AI-driven stratification of missense variation in different disease contexts

Supervisors

David L Robertson, School of Infection & Immunity, University of Glasgow 

Ke Yuan, School of Computing Science, University of Glasgow 

Joe Marsh, Marsh Group

 

Summary

Human disease is complex and multifaceted, with many underlying causes linked to genetic and somatic mutations, pathogens and interactions with our environment. Most computer-based approaches for the prediction of disease-associated genetic variation assume the missense mutations involved are directly pathogenic in some way. The reality is disease is highly complex, involving diverse molecular mechanisms and the interplay of many genes, such that illness is very much an emergent property linked to our dynamic molecular systems. Addressing this gap will require new ways to characterise missense mutations at a system level including genetic background, interactions with other key molecules, and the broader evolutionary and pathogenic context of the associated disease.
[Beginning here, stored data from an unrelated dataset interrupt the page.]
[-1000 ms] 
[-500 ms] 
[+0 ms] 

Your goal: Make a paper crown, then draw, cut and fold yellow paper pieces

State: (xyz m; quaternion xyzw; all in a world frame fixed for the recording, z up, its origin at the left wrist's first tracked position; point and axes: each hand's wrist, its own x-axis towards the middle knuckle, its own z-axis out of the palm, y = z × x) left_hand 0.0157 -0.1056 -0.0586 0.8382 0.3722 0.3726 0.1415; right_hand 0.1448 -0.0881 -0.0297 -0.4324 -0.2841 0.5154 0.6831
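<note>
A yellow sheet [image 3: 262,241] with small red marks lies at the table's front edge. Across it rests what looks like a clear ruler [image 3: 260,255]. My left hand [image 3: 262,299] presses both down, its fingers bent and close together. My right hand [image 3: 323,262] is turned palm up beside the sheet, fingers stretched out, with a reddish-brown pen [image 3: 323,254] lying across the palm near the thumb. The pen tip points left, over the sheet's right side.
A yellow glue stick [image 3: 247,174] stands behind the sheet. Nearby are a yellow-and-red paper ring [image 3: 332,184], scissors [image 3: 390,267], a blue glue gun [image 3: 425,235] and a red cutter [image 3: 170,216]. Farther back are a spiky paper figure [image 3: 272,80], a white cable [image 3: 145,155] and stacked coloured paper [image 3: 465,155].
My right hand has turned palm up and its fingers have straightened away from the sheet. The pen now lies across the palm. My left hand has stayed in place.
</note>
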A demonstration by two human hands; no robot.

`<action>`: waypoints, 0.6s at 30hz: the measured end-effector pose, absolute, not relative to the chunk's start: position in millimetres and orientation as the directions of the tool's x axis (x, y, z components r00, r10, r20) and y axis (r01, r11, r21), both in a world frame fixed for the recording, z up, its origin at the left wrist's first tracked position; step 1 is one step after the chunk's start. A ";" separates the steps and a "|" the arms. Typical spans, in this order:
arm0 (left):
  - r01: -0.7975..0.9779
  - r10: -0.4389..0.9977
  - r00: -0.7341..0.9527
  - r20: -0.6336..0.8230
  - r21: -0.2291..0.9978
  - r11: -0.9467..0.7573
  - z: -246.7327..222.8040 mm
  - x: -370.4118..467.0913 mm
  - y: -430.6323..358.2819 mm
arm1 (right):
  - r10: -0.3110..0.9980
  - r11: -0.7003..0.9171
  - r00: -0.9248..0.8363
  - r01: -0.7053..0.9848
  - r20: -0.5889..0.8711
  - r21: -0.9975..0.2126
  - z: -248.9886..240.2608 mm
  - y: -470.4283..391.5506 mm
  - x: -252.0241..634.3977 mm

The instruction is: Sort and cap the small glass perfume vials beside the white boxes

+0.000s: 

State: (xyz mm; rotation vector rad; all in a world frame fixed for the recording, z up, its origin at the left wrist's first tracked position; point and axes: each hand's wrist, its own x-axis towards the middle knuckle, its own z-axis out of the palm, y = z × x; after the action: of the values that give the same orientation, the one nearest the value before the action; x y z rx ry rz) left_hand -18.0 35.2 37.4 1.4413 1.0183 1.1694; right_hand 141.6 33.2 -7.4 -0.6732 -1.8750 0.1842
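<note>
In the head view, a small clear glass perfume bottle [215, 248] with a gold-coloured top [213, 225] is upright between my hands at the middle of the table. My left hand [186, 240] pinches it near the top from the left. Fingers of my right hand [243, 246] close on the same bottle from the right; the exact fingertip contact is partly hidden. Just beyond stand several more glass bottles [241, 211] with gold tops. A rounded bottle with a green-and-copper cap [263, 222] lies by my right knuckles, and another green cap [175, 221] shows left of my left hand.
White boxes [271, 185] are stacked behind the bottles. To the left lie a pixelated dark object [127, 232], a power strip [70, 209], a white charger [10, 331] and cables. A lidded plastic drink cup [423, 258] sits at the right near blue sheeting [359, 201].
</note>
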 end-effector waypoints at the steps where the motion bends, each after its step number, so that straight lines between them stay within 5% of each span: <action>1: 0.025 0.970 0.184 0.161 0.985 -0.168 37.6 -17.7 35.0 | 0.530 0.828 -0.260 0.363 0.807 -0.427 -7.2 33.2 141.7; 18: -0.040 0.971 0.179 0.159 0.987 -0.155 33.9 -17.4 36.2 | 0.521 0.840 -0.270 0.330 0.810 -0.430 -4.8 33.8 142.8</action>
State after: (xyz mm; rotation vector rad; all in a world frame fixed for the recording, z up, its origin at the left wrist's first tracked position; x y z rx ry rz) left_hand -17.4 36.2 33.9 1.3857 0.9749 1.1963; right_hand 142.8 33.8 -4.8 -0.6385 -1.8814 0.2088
This project will develop a novel computational framework, leveraging state-of-art artificial intelligence (AI) tools such as large language models trained for proteins, advanced structural prediction methods, and cutting-edge data, to categorize and understand the molecular variations associated with different disease types, including hereditary conditions, cancer driver mutations and infectious diseases. We aim to stratify variation into functional consequences by using AI to analyze protein structures and their interactions.